Paralelamente, en 2013 el gobierno argentino y Cruz Roja Internacional firmaron un acuerdo para facilitar la labor de esa entidad “humanitaria, independiente, neutral e imparcial”. Y en diciembre de 2014, el Papa recibió a Aro y a Cociffi en El Vaticano. “Le llevamos a Francisco cartas de puño y letra de las madres de los soldados”, recuerda Aro. “Y antes de que le explicáramos el Proyecto ADN, nos dijo que ‘todo el mundo merece tener un nombre’, demostrándonos que estaba muy al tanto del tema”.
Hacia 2015 ya contaban con más de 50 muestras de sangre de familiares. Y en noviembre de 2016, la canciller Susana Malcorra anuncia que Argentina, Reino Unido y la Cruz Roja ya estaban en conversaciones para la identificación de los cuerpos. Finalmente el 20 de junio de 2017, un grupo de expertos, integrado por el Equipo Argentino de Antropología Forense bajo la supervisión de la Cruz Roja, comienza la exhumación de los cuerpos en el cementerio de Darwin y durante dos meses toman muestras en las tumbas anónimas.
En diciembre de ese año, en la sede de las Naciones Unidas en Ginebra, Argentina recibe los primeros 88 nombres identificados. Hasta ahora son 115 los cuerpos que recuperaron su identidad; el último, el subteniente Juan Domingo Baldini en noviembre pasado. Apenas quedan siete para determinar quiénes son.
Y el 9 de marzo de 2018, a diez años de aquella primera visita de Aro al cementerio de Darwin, esa que le cambió la vida, Julio, Gabriela Cociffi, Geoffrey Cardozo y Roger Waters fueron distinguidos en Londres con el premio “Dos rosas por la Paz”. Ese mismo año, Aro y Cardozo fueron postulados al Nobel de la Paz 2019, postulación que se repite para el 2021.
El broche de oro
Julio Aro tenía una cuenta pendiente con Elma Pelozo, la primera madre que apoyó la cruzada: llevarla a la tumba de su hijo al cementerio de Darwin. Un viaje complicado –y costoso- para una mujer de 80 años, que se mueve en silla de ruedas y que vive en un pueblito en el interior de Corrientes.
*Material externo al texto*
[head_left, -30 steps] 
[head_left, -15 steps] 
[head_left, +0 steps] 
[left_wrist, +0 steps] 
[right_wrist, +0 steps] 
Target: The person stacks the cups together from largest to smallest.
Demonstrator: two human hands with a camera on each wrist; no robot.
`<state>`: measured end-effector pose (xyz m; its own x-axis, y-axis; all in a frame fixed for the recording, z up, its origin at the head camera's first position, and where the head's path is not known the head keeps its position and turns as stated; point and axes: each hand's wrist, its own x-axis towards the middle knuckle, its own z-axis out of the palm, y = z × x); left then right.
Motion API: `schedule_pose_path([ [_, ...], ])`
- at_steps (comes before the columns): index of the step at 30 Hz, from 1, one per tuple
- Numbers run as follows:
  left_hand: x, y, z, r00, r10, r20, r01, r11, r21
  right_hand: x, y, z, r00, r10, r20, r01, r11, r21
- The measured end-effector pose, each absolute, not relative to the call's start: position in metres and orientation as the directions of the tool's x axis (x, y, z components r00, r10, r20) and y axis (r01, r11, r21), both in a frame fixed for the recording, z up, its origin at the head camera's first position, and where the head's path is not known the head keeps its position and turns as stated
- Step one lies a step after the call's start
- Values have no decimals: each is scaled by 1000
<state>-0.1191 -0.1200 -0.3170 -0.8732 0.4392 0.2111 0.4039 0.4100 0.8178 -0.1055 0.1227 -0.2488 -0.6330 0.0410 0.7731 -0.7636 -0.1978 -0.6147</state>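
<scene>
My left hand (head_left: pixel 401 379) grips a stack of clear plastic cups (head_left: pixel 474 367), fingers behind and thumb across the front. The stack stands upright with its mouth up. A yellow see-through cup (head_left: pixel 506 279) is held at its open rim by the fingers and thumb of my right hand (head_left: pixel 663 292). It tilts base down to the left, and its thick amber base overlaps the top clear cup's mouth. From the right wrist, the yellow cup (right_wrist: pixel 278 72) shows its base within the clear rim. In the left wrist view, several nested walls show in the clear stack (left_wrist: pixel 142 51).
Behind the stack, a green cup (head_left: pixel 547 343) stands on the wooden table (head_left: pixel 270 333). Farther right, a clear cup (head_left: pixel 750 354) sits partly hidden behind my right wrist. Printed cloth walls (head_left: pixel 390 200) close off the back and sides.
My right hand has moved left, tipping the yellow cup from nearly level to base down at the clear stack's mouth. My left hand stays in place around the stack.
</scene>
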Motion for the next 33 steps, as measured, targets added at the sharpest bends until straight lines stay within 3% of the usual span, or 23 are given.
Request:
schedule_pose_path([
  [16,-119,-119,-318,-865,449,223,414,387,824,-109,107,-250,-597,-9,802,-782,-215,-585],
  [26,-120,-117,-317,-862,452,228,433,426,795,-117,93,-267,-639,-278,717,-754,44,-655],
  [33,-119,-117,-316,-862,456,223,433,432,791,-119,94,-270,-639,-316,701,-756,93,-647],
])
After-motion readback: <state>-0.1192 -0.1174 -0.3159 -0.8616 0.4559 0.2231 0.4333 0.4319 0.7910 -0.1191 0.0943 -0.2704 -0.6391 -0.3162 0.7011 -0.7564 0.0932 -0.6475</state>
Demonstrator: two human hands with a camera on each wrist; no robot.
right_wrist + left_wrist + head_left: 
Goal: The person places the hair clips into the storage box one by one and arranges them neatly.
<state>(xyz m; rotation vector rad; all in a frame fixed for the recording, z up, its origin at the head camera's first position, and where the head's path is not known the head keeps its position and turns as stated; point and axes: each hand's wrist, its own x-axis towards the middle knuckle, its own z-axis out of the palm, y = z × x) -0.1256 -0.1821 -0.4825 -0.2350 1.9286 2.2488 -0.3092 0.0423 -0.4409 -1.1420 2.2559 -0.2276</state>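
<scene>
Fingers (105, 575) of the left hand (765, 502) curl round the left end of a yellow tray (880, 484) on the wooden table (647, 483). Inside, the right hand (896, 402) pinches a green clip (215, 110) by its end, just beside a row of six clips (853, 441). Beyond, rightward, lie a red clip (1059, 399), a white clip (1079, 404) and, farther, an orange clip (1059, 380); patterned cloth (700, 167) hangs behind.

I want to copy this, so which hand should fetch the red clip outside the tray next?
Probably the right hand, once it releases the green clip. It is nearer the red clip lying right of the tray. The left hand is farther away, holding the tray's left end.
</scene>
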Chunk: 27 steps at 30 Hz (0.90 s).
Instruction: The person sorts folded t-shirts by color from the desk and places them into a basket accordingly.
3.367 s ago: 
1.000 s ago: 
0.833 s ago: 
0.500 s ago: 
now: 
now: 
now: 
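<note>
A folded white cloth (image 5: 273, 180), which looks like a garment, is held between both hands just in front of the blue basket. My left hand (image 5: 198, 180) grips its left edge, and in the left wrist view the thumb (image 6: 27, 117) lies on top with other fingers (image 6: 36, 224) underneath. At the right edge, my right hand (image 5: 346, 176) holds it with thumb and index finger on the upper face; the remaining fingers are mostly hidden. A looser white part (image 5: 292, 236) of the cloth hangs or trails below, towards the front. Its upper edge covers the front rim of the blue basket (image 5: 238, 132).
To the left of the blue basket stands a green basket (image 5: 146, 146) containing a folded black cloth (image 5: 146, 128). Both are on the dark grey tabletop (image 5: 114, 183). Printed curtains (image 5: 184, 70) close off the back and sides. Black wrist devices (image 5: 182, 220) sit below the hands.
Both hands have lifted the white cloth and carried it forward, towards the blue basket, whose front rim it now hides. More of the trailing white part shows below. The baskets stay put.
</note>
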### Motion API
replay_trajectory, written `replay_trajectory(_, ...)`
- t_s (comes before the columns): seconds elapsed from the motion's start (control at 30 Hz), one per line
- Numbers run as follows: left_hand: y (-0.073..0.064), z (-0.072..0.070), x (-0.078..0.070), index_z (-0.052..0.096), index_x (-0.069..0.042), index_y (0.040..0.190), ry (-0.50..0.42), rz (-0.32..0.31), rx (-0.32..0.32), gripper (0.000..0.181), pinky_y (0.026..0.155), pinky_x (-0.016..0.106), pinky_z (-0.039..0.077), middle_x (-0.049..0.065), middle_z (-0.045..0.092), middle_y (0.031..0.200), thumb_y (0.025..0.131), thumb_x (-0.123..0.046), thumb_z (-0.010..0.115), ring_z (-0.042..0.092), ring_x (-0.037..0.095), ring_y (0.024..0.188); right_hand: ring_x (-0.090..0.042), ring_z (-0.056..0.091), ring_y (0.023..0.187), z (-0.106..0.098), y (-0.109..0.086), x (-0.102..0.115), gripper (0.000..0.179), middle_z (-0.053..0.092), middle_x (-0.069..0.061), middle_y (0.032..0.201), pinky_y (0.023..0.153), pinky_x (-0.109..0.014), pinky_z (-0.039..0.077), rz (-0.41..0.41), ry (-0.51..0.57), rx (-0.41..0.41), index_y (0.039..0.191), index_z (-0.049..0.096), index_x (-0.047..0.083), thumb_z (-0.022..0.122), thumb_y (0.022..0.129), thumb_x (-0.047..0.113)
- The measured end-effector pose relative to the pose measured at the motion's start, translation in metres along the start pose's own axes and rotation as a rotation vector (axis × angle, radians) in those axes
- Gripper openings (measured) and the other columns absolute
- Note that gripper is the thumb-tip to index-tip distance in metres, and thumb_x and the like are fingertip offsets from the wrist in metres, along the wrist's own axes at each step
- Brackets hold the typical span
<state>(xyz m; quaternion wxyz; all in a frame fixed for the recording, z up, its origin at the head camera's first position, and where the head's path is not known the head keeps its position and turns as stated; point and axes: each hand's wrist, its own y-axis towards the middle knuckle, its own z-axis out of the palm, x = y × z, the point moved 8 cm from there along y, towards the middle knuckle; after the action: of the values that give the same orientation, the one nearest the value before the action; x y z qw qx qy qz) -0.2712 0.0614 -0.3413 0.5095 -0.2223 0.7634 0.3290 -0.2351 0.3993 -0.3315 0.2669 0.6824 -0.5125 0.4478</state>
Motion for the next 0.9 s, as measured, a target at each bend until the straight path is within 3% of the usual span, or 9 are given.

Igualmente, el 5 de marzo el ex combatiente saldó su deuda.
En un derrotero que involucró un helicóptero militar de Colonia Pando a Corrientes capital, un jet privado a Mar del Plata, otro vuelo a Puerto Argentino, y 50 kilómetros de ripio del aeropuerto de Mont Pleasant al cementerio de Darwin, finalmente Elma pudo rezar ante la tumba de “Cambacito”, su hijo, al que había visto por última vez el 10 de marzo de 1982 y del que conserva una foto luciendo su uniforme cuando cumplía el servicio militar.
El Negrito Gabino, un soldado de 19 años del Regimiento de Infantería 12 que jamás había salido de Corrientes, murió en la batalla de Goose Green (Pradera del Ganso) el 28 de mayo de 1982, muy cerca de donde hoy se levantan las 237 cruces del cementerio argentino.
“Con el viaje de Elma a Malvinas logré una sensación de paz en mi corazón, el dulce sabor del deber cumplido”, reconoce Aro ahora. “Ella fue la madre que nos dio el primer empujón. Hoy comprendo que las 9 veces que fui a las islas no fueron en vano. Sí, es un orgullo que Roger Waters diga que admira la tarea que hicimos -¡en mi perfil de Whatsapp tengo una foto abrazado a él!- o que piensen que nos merecemos un premio Nobel. La mejor recompensa es el agradecimiento de las madres que se reencontraron con sus hijos caídos en combate”.
-Aro, a 38 años del conflicto, a 38 años de empuñar un armar, qué significa para usted la palabra guerra?
-Que no hay guerra ni santa ni buena ni justa, las guerras destruyen a los pueblos, las guerras son una mierda… Para cumplir sus objetivos, el hombre debe usar su herramienta más potente: la palabra, el diálogo. Que las Malvinas son argentinas no me cabe ninguna duda pero si algo aprendí en mis 58 años es que nada se consigue con la violencia.